Dataset section:
● ● ●
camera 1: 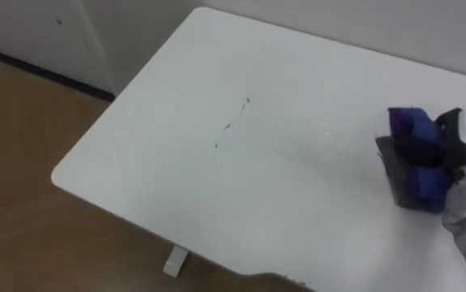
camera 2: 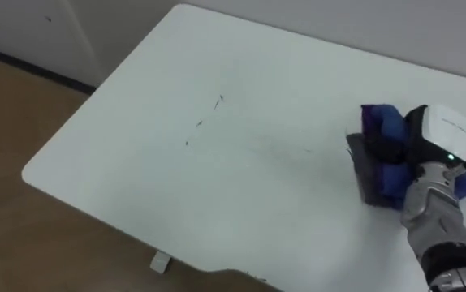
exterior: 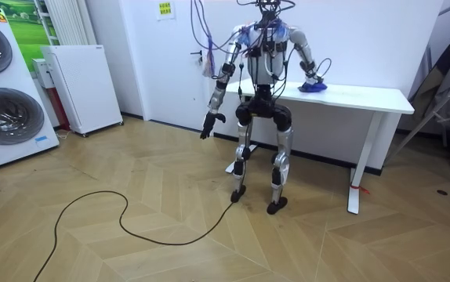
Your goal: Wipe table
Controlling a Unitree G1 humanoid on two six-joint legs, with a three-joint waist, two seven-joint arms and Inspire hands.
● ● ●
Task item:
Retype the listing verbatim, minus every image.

Result below:
camera 1: 
camera 2: 
exterior: 
Your goal: Wipe table
Controlling a Unitree G1 humanoid on two six-joint legs, with a three-joint waist, two seven-joint arms and Inspire hands.

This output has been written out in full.